Social Amnesia: Strangers, curated by Emma Frank
Strangers, curated by Emma Frank, at Castor Gallery
Featuring work by Jesse Draxler, Anthony Goicolea, Mercedes Helnwein, Juan Miguel Palacios, and Krista Louise Smith
August 3 to 19, 2017
254 Broome Street, between Orchard and Ludlow streets
New York City, castorgallery.com
Upon meeting for the first time, even before greetings are exchanged, strangers form conscious or subconscious impressions of each other. Accurate or not, these momentary decision based on visual cues color further interactions. Castor Gallery’s aptly-named summer exhibition, Strangers, curated by Emma Frank, presents a room full of faces and figures where none of the engagement of traditional portraiture has been allowed. The viewer is obstructed and frustrated by a variety of visual devices that prevent the depicted subjects from returning their gaze.
Jesse Draxler uses a traditional portrait format — showing the sitter’s head and shoulders — but his “portraits” are non-functional beyond this formal coincidence. All of his subjects have their heads turned from the viewer: Some barely shift from a profile view, and others almost totally face away. All of the heads are presented in silhouette, painted black and lacking any obvious markers of sex, ethnicity, or personality. The subject’s head in Consciousness Antenna III (2017), turned away and looking down, appears to be covered by a skintight hood; a black line runs from the base of the skull down the figure’s spine. The left-hand figure in Living with a Ghost (2017) has the same stripe, but the nearly identical figure to its right — its doppelgänger — is painted completely black, a shadow standing in the foreground.
In her large-scale painting Tell Me You Love Me (2017), Krista Louise Smith likewise presents a double “portrait” with a disruptive twist.
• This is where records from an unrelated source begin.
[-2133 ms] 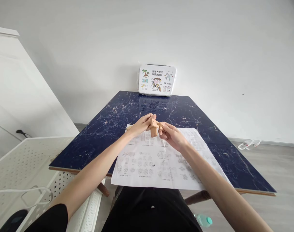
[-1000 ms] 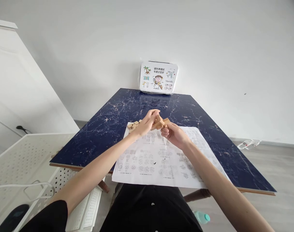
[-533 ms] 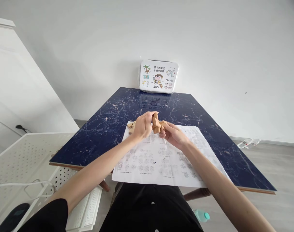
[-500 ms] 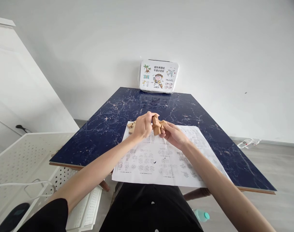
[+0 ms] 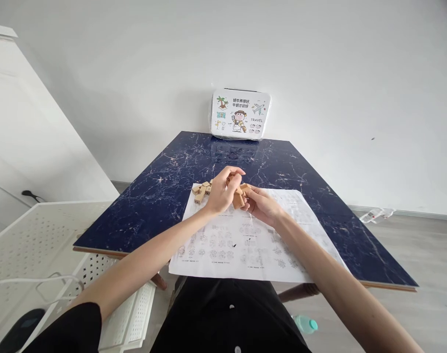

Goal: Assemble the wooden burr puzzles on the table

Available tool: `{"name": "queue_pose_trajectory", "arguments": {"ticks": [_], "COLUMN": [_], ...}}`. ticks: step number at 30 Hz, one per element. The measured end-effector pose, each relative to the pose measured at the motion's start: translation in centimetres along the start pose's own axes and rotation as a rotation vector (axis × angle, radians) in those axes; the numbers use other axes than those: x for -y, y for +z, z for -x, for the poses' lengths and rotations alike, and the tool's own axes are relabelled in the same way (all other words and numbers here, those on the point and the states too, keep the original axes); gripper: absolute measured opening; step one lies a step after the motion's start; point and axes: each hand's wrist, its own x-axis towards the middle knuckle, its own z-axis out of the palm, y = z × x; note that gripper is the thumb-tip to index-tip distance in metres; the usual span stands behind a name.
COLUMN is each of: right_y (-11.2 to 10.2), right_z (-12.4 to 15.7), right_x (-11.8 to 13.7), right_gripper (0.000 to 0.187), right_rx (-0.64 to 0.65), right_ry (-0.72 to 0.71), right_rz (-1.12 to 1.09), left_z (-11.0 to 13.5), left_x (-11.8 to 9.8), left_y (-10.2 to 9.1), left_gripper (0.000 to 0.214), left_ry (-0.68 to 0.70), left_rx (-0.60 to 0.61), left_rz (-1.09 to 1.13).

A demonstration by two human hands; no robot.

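A small wooden puzzle (image 5: 239,194) of crossed light-brown blocks is held just above a printed instruction sheet (image 5: 245,240). My left hand (image 5: 222,190) grips it from the left and over the top, fingers curled. My right hand (image 5: 260,205) pinches it from the right. Several loose wooden pieces (image 5: 201,190) lie at the sheet's far left corner, just left of my left hand. The sheet rests on a dark blue marble-patterned table (image 5: 164,186).
A white illustrated box (image 5: 240,113) stands at the table's far edge against the wall. A white perforated rack (image 5: 32,240) with a cable sits to the left. A plastic bottle (image 5: 304,324) lies on the floor below the table, another (image 5: 377,214) by the right wall.
The puzzle has been turned between my hands and lowered slightly toward the sheet. My left fingers have shifted over its top. The loose pieces have not moved.
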Motion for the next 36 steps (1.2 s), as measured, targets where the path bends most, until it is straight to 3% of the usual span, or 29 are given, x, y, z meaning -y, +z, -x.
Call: {"name": "queue_pose_trajectory", "arguments": {"ticks": [6,10,14,19,28,36], "right_y": [-0.2,0.0,-0.1,-0.5,-1.1,-1.1], "right_z": [0.2,0.3,0.2,0.2,0.7,0.6], "right_x": [0.2,0.4,0.4,0.4,0.9,0.9], "right_gripper": [0.034,0.028,0.026,0.022,0.025,0.032], "right_rx": [0.045,0.017,0.012,-0.008,0.116,0.099], "right_ry": [0.039,-0.021,-0.065,-0.066,0.002,0.043], "right_rz": [-0.047,-0.037,-0.039,-0.039,-0.022,0.015], "left_z": [-0.4,-1.0,-1.6,-1.7,-2.1,-1.5], "left_x": [-0.6,0.0,0.8,1.0,0.9,0.8], "left_y": [-0.5,-0.4,-0.5,-1.0,-1.7,-1.4], "left_gripper": [0.029,0.048,0.042,0.049,0.053,0.055], "left_ry": [0.001,-0.154,-0.269,-0.253,-0.312,-0.28], "left_rx": [0.058,0.127,0.183,0.304,0.442,0.372], "left_rz": [0.049,0.25,0.232,0.261,0.271,0.214]}}
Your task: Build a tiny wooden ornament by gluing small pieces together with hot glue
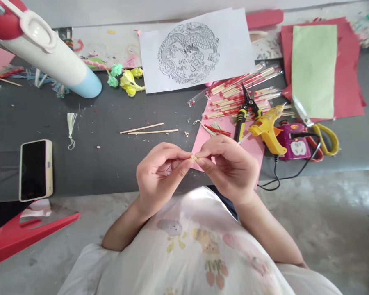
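My left hand [161, 174] and my right hand [229, 170] meet over the table's near edge, thumbs and index fingers pinched together. Between the fingertips is a tiny pale piece [193, 157], like a bit of wood; its exact shape is too small to tell, and whether it is one bit or two. Beyond the hands lie two thin wooden sticks [153, 132] and a few small cut bits [186, 134]. Yellow-and-black cutters [240, 123] and a yellow glue gun [269, 129] rest to the right, partly over a pink sheet [203, 141].
Wrapped chopsticks [246, 90] lie beside a dragon drawing [230, 49]. Scissors [327, 137] and a purple box [295, 143] are at right, near green paper [313, 71]. Leftward are a phone [33, 170], a tassel [71, 127] and a tall bottle [58, 57]. The glue gun's cord [290, 177] hangs at the edge.
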### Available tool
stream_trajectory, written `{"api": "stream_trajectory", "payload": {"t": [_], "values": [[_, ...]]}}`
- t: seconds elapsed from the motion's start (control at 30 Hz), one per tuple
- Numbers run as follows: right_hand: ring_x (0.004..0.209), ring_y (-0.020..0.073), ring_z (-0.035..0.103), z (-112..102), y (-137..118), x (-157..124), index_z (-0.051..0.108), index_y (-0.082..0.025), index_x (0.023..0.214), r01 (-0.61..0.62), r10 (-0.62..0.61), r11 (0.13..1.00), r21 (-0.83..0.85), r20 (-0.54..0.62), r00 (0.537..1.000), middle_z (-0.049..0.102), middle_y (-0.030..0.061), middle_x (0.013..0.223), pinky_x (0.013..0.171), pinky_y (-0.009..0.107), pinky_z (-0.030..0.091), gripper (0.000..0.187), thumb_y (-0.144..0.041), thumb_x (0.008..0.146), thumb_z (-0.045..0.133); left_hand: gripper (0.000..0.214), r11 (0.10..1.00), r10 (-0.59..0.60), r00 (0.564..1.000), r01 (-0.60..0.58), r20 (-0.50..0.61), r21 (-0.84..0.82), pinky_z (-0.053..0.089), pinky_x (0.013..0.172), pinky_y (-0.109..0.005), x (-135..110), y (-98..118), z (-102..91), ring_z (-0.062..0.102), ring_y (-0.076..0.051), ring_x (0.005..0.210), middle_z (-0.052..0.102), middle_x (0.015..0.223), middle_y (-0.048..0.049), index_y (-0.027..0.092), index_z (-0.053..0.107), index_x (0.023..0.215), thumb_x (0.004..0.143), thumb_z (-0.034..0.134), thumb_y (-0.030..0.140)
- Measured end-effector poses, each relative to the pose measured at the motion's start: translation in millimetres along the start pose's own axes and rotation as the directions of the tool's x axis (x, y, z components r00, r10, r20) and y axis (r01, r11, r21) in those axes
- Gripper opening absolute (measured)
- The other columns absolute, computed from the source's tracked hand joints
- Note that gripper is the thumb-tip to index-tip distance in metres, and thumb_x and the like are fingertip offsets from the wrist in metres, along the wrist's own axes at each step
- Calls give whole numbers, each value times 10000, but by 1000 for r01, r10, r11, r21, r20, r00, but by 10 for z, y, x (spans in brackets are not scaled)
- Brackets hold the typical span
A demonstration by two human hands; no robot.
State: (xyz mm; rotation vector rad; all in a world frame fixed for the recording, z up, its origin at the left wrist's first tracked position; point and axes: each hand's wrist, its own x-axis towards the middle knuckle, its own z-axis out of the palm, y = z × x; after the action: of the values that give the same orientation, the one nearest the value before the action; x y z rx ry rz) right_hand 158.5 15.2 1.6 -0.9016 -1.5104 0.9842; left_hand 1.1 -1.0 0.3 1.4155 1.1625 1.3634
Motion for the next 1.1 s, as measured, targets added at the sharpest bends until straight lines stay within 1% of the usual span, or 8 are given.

An exquisitely-painted nude, rendered in oils from groin to neck, embraces a second woman tentatively carved out of negative space. The leftmost figure’s breasts and depilated vulva are presented in detail, yet her head lies teasingly outside of the frame in an inversion of traditional portraiture and its focus on the face’s expressiveness. The ghostly figure serves as an opposite: She is shorter, has pubic hair, her face is in the frame, and she stands in profile rather than facing the viewer. The edge of a painted hand is wrapped around her belly, a loose embrace that prevents her from slipping out of reach.
The figure in Smith’s painting appears ghostly, but two other artists use literal translucency in their work: Anthony Goicolea’s Anonymous Self Portrait (2016) depicts the artist removing (or possibly putting on) an opaque shirt on an otherwise see-through resin panel. The shadows painted on the panel mingle with the literal shadows cast by the light passing through it. Juan Miguel Palacios also uses translucency in his work, but his panels are layered on top of damaged sheets of drywall. His Wound series of paintings show the figures’ heads floating on layers of vinyl atop a literally wounded ground in a tense fusion of the spectral and the material.
Mercedes Helnwein’s oil pastel works on paper present a different variety of ghostliness than the aforementioned paintings: She draws from vintage photographs and plays up the nostalgic sensations found within, yet subverts their narrative qualities with brightly-colored interventions. Queen of the Underground (2015) plays up the contrast between an illuminated figure and the shadowy background that surrounds her. The only substantial color to be found is a pink smear across her face, a mask that shows her eyes yet prevents the viewer from interpreting any expression she may have. Tiffany (2017) exhibits a similar tension: Helnwein has again layered a brightly-colored mass on top of the subject’s face. The vibrant orange scotoma hovering in front of her face doesn’t completely obscure her expression, but her glassy-eyed stare raises the question of whether she sees it, as well.
Even after spending ample time with these paintings, the figures depicted continue to resist recognition and remain strangers.. In this respect, the work in Strangers provides an amnesiac version of the experience of meeting someone for the first time, with its attendant anxieties and excitement, allowing the viewer to introduce themselves again and again.